Lorsque, à l’aide des méthodes reconnues, le texte d’une initiative se prête à une interprétation la faisant apparaître comme conforme au droit supérieur, elle doit être déclarée valable et être soumise au peuple. L’interprétation conforme doit ainsi permettre d’éviter autant que possible les déclarations d’invalidité. Tel est le sens de l’adage in dubio pro populo, selon lequel un texte n’ayant pas un sens univoque doit être interprété de manière à favoriser l’expression du vote populaire. Cela découle également du principe de la proportionnalité (art. 34 et 36 al. 2 et 3 Cst.), selon lequel une intervention étatique doit porter l’atteinte la plus restreinte possible aux droits des citoyens. Les décisions d’invalidation doivent autant que possible être limitées, en retenant la solution la plus favorable aux initiants (ATF 143 I 129 consid. 2.2 et les références citées ; arrêt du Tribunal fédéral 1C_427/2020 précité consid. 3).

Cela étant, la marge d’appréciation de l’autorité de contrôle est évidemment plus grande lorsqu’elle examine une initiative non formulée que lorsqu’elle se trouve en présence d’une initiative rédigée de toutes pièces, sous la forme d’un acte normatif.
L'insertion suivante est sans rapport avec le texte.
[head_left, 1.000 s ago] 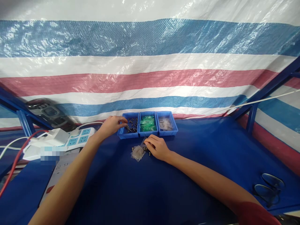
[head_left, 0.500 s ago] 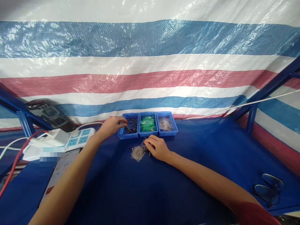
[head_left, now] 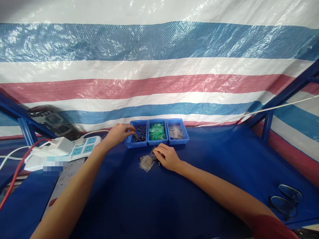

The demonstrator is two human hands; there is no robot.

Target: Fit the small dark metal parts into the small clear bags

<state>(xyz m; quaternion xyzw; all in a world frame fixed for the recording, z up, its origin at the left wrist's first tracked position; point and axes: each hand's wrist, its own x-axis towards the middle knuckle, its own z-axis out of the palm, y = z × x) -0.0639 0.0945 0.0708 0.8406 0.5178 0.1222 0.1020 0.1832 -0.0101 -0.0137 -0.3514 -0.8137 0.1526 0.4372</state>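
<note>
My left hand (head_left: 121, 133) reaches over the left rim of a blue bin (head_left: 136, 144) with loose dark screws (head_left: 141, 137) in it. Its fingers are curved, thumb and forefinger slightly apart, and nothing shows between them. On the table in front of the bins, my right hand (head_left: 168, 156) is closed, its fingertips pinching a small clear plastic bag (head_left: 152, 152). Beside that hand lies a little pile of clear bags (head_left: 147, 163), with several screws (head_left: 159, 164) around it. The right hand's fingers partly cover the pile.
Adjoining the screw bin are a bin of green packets (head_left: 157, 132) and a bin of clear bags (head_left: 175, 132). A power strip (head_left: 87, 146) with plugs and a phone (head_left: 65, 179) lie left. Glasses (head_left: 285, 200) rest at the right; a striped sheet (head_left: 159, 86) hangs behind.
</note>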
Cependant lorsque, de par son but même ou les moyens mis en œuvre, le projet contenu dans une telle initiative ne pourrait être reconnu conforme au droit supérieur que moyennant l’adjonction de réserves ou de conditions qui en modifient profondément la nature, une telle interprétation entre en conflit avec le respect, fondamental, de la volonté des signataires de l’initiative et du peuple appelé à s’exprimer ; la volonté de ce dernier ne doit pas être faussée par la présentation d’un projet qui, comme tel, ne serait pas constitutionnellement réalisable (ATF 143 I 129 consid. 2.2 et les références citées ; arrêt du Tribunal fédéral 1C_427/2020 précité consid. 3).
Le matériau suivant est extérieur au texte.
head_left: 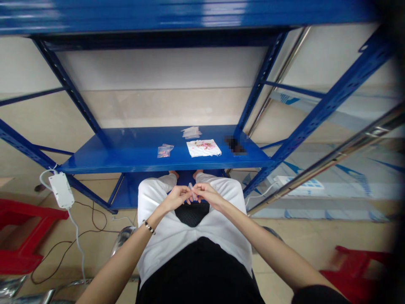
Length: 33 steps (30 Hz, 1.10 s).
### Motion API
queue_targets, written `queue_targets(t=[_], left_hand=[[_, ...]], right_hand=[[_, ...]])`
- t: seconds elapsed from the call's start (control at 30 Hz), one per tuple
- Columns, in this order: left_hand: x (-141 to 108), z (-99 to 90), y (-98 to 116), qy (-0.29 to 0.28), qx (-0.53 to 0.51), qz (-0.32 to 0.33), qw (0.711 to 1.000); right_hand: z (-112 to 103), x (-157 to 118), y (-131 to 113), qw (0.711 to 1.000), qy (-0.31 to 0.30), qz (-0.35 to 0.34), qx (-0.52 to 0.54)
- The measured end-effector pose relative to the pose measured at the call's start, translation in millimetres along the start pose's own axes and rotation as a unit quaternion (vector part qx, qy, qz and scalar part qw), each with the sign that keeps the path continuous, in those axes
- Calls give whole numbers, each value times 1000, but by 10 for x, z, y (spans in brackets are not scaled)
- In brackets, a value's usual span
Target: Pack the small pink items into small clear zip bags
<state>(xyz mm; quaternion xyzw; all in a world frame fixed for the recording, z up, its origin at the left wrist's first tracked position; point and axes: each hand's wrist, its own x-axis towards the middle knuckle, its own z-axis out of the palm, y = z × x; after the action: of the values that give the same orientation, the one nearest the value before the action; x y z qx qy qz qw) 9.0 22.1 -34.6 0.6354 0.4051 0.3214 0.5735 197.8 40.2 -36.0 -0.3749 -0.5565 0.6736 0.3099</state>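
My left hand point(177, 197) and my right hand point(207, 195) meet above my lap, in front of the shelf's edge. Pinched between the fingertips of both is a small clear plastic bag point(190, 186); what it contains is too small to make out. On the blue shelf point(136, 145) beyond, a white sheet or cloth point(196, 152) carries a scatter of small pink and red pieces point(207, 145). To its left lies a zip bag point(164, 151) with reddish bits inside. Behind them sits a pile of clear flat bags point(191, 132).
A pixelated dark object point(235, 145) lies at the shelf's right. Blue uprights point(303, 114) frame both sides. A white power strip point(62, 190) hangs at the left, its cords trailing to the floor. Red stools point(25, 236) stand on either side; a metal rail point(341, 156) slants at right.
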Motion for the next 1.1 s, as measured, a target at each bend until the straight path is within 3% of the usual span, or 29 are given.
queue_targets(t=[0.33, 0.9, 1.1], left_hand=[[-80, 42, 22, 24, 27, 15, 999], [-48, -21, -10, -30, 12, 0, 999], [-1, 74, -93, 45, 97, -22, 994]], right_hand=[[46, -58, -27, 1000, -22, 4, -13], [26, -65, -106, 998, -46, -21, -44], [37, 55, 35, 981, 16, -85, -174]])
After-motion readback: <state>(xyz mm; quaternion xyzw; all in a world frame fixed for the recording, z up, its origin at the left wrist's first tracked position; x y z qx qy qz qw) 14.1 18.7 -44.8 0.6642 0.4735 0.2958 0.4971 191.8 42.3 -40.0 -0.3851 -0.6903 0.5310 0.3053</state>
7) a. Le principe démocratique se comprend comme l’obligation que l’art. 51 al. 1 Cst. fait aux cantons de se doter d’institutions démocratiques. Il implique que les cantons se donnent une constitution adoptée par le peuple et pouvant être révisée si la majorité du corps électoral le demande, et qu’ils aient un parlement élu au suffrage universel, doté de la compétence de prendre les décisions importantes, lesdites votations et élections devant au surplus refléter fidèlement la volonté des citoyens ; il laisse aux cantons une très large autonomie pour déterminer leur structure et organisation, de même que pour déterminer l’étendue et les modalités d’exercice des droits politiques sur les plans cantonal et communal (ATF 140 I 394 consid. 8.1 ; 131 I 126 consid. 5).

b. L’art. 51 Cst. contribue à fixer les contours de la notion de constitution cantonale, qui peut être appréhendée des points de vues formel et matériel. En effet, en imposant à chaque canton de se doter d’une constitution démocratique, l’art. 51 al. 1 Cst. confère aux constitutions cantonales la primauté dans le système normatif cantonal. Cette primauté ressort en outre de ce que les constitutions cantonales doivent recevoir la garantie de la Confédération (art. 51 al. 2 Cst. ; ATF 143 I 272 consid. 2.2.1 s.). Selon l’approche matérielle, sont considérées comme constitutionnelles les règles de droit fondamentales déterminant la forme de l’État, sa structure, son régime politique, le mode de désignation, la composition, les compétences et le fonctionnement de ses principaux organes, y compris le peuple, ainsi que les droits fondamentaux à l’égard de l’État (Vincent MARTENET, ad art. 51 Cst., N. 15 ss, p. 1318, in V. MARTENET / J. DUBEY [éd.], Commentaire romand de la Cst., Bâle, 2021). S’il est souhaitable que la constitution formelle coïncide avec la notion de constitution matérielle, et regroupe l’ensemble des règles les plus importantes relatives à l’État, il n’en demeure pas moins que le droit constitutionnel fédéral ne pose pas d’autre limite à son contenu que celles de l’art. 51 al. 1 Cst. (ATF 130 I 185 consid. 2.4).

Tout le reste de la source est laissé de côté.